D’altronde, tornando alle targhe commemorative, ai più sfuggono le frasi ad effetto scolpite sui marmi dei defunti degli anni 20 che ricalcano quella retorica che oggi stona in funzione di un politicamente corretto che svilisce tutto, in primo luogo la libertà di scrivere e pensare diversamente.
È una festa sostanzialmente divisiva perché la destra la ricorda in funzione dell’amor Patrio e la sinistra – che avversa tale sentimento in funzione di un proletariato globale e unito – che schifa senza ragionare che in tale guerra andavano a morire le classi sociali più basse come contadini e manovali mentre i grandi borghesi o i nobili stavano nelle retrovie a osservare il massacro di tanti Italiani.
Una guerra antiborghese, per usare un eufemismo di Pasolini, e non capìta dalla sinistra che dovrebbe invece esaltarla in funzione di tanti contadini , braccianti e manovali alla deriva di una società fondata sul latifondo del pensiero unico.
Ma entrambi gli schieramenti politici toppano in egual misura dal momento che si appropriano di questa ricorrenza non tanto per il giusto senso di devozione laica, quanto per ideologia attuale svilita da una esaltazione del dio denaro in entrambi i casi anche se con rimedi economici diversi.
Risulta inutile rammentare a tutti la terribile realtà in cui i ragazzi del ‘99 (in pratica bambini con lo schioppo in mano) andavano in trincea e prosaicamente descritti da libri mirabili come “Un anno sull’altipiano” di Emilio Lussu o “Con me e con gli alpini” di Piero Jahier in cui si legge la difficoltà di queste classi sociali basse ad affrontare una guerra decisa da altri in poltrona.
E tutto per avere una società attuale dove imperano gli influencer che promuovono prodotti che un operaio o un contadino non possono comprare facendo sorgere il ragionevole dubbio che se i ragazzi del ‘99 avessero immaginato l’Italia del terzo millennio in tale attuale modo, si sarebbero dati alla macchia per non morire inutilmente.

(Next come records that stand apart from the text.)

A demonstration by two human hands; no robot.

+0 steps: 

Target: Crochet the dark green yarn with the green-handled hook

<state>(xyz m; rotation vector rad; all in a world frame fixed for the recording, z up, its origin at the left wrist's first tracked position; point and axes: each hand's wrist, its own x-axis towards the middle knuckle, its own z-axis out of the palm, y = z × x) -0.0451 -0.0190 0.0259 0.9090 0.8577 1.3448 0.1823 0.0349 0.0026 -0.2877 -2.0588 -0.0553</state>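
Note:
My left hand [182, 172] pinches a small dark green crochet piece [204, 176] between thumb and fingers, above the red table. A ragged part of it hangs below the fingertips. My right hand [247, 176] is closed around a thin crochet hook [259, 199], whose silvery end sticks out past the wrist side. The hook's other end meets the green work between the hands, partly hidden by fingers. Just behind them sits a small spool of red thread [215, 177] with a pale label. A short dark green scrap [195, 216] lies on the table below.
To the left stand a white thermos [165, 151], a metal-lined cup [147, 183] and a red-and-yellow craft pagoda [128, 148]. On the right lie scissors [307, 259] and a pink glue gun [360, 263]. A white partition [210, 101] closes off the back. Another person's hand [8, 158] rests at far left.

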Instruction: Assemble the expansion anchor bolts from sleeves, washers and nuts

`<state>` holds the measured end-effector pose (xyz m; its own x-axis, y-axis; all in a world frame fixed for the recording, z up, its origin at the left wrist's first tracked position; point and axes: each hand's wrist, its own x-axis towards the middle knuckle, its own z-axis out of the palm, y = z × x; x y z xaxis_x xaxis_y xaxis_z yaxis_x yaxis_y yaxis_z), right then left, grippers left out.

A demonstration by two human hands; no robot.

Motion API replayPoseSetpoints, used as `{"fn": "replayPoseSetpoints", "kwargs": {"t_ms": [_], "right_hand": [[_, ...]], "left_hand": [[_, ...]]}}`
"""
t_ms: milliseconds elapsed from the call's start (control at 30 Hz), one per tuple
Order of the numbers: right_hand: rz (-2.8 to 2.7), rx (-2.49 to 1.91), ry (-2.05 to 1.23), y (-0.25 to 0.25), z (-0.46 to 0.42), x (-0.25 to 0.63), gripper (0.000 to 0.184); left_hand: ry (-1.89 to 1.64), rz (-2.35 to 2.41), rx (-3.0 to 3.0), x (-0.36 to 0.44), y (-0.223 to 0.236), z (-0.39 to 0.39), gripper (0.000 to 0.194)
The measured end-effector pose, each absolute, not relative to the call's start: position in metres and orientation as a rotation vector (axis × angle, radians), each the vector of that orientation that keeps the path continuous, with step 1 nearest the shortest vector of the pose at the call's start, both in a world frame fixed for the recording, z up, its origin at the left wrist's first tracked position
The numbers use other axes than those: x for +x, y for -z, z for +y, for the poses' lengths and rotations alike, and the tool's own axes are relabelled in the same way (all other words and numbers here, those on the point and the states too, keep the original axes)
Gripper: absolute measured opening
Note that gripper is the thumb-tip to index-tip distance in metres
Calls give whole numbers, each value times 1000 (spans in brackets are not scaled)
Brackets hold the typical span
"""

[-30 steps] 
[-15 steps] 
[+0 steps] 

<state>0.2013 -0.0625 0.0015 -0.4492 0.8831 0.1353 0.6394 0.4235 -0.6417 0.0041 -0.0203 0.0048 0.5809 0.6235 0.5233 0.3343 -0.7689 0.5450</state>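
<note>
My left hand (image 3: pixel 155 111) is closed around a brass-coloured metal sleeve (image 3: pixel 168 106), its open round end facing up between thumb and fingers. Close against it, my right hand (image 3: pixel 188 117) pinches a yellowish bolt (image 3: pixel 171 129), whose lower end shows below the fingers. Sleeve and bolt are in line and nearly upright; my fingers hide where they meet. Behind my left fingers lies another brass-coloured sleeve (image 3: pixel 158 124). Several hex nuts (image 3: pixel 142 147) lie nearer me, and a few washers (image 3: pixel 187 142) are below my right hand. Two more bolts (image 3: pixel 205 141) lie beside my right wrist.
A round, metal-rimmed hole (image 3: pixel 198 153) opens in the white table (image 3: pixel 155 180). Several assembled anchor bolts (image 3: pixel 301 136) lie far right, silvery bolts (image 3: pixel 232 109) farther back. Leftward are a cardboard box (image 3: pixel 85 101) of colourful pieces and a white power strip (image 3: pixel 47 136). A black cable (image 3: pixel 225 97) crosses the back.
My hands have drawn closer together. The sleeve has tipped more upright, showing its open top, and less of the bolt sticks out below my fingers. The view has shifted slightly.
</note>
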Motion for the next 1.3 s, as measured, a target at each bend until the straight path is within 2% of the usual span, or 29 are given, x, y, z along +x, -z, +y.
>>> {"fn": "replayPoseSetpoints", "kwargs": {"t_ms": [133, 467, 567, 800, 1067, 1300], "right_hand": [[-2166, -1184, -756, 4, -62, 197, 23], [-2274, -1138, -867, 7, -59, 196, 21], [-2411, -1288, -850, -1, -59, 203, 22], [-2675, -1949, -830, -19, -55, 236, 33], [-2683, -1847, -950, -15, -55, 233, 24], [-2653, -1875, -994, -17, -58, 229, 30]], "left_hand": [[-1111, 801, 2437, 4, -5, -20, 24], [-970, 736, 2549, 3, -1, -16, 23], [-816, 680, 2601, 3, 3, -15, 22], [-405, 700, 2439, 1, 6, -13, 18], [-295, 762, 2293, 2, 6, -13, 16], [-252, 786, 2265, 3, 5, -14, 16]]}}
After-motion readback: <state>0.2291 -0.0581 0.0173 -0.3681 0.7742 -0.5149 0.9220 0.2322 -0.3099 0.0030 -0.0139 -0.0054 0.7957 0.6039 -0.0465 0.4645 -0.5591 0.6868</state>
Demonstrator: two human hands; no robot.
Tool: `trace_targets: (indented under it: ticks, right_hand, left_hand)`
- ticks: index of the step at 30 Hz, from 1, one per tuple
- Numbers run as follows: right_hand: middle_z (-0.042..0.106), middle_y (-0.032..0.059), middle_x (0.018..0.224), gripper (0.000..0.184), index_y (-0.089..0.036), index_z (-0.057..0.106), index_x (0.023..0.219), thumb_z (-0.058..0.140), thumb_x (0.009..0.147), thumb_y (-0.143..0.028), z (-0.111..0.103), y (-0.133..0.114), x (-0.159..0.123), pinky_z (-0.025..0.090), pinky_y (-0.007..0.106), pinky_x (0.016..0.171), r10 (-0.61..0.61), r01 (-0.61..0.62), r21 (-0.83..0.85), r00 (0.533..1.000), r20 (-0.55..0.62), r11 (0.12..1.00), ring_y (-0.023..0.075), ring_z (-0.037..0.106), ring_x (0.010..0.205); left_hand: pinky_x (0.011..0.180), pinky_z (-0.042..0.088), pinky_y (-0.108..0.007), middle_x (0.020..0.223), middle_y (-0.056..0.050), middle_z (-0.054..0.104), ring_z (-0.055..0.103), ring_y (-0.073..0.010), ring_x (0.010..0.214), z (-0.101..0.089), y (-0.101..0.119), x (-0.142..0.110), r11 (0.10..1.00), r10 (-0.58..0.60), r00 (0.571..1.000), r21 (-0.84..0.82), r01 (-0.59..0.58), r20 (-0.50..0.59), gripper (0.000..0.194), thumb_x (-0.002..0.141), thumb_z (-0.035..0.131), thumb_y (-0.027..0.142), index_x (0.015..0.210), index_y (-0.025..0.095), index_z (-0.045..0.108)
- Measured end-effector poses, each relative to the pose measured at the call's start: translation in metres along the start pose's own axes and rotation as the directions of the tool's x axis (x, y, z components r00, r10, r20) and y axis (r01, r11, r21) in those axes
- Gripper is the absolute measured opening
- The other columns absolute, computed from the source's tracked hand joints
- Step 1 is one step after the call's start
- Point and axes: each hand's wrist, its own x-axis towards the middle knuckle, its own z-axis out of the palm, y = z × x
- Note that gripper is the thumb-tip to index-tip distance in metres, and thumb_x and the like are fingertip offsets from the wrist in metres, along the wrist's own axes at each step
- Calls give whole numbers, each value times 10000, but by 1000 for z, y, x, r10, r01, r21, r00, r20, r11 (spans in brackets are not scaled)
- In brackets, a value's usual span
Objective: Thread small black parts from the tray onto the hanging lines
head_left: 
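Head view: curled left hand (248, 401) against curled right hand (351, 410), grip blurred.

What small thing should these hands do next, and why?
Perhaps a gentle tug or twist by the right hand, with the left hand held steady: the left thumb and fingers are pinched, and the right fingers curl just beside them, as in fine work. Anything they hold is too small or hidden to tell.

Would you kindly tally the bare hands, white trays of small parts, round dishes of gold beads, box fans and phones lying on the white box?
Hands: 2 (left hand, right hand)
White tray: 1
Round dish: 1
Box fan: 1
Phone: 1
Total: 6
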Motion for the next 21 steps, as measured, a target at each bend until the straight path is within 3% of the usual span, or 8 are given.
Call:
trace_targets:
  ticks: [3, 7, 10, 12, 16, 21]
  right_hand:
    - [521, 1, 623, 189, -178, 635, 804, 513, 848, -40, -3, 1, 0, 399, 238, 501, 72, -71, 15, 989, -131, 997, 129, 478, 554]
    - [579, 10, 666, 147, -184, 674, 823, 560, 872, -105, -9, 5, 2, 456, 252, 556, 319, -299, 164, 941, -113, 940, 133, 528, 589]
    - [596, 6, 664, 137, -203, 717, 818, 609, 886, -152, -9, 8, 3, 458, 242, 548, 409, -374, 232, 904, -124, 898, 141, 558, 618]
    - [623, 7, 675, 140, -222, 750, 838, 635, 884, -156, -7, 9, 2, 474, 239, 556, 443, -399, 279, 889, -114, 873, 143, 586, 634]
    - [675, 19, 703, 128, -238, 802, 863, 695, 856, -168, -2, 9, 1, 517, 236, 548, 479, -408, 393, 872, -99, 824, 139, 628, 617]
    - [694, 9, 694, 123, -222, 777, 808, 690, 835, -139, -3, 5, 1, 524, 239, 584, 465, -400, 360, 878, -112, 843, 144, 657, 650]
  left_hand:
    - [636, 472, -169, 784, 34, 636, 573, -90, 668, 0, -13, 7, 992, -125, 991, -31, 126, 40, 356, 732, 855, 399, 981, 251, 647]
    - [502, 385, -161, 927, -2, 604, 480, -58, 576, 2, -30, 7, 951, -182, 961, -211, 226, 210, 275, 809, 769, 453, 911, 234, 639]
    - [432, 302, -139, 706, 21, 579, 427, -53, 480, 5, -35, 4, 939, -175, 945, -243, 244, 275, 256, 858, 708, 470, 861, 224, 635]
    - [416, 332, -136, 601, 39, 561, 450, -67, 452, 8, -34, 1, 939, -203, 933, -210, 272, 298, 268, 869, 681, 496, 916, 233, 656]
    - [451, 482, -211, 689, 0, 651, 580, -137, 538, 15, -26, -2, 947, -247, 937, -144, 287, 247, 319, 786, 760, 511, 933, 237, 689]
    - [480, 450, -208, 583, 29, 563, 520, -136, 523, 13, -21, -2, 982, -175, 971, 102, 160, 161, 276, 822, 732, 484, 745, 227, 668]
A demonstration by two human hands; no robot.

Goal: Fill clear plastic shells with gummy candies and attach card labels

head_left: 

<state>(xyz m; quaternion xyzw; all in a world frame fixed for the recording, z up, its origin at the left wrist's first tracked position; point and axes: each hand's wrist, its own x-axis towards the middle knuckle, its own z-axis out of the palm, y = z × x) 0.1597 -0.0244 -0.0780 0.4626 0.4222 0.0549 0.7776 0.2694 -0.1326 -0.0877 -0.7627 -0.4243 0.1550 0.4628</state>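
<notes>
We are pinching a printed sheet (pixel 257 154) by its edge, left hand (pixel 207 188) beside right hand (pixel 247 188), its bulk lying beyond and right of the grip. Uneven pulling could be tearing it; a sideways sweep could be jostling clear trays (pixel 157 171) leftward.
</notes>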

Aveva ragione il grande pittore futurista Umberto Boccioni che partì volontario animato da belle speranze nella esaltazione di un interventismo di molti artisti e rimanendone deluso – oltre che a morire in Verona per una caduta da cavallo e non in battaglia – tanto che ebbe ad affermare che la trincea era polvere ed insetti.
Capì che in tale guerra non c’era nulla di eroico, ma solo martiri i cui nomi campeggiano delle targhe dimenticate di cui ho parlato.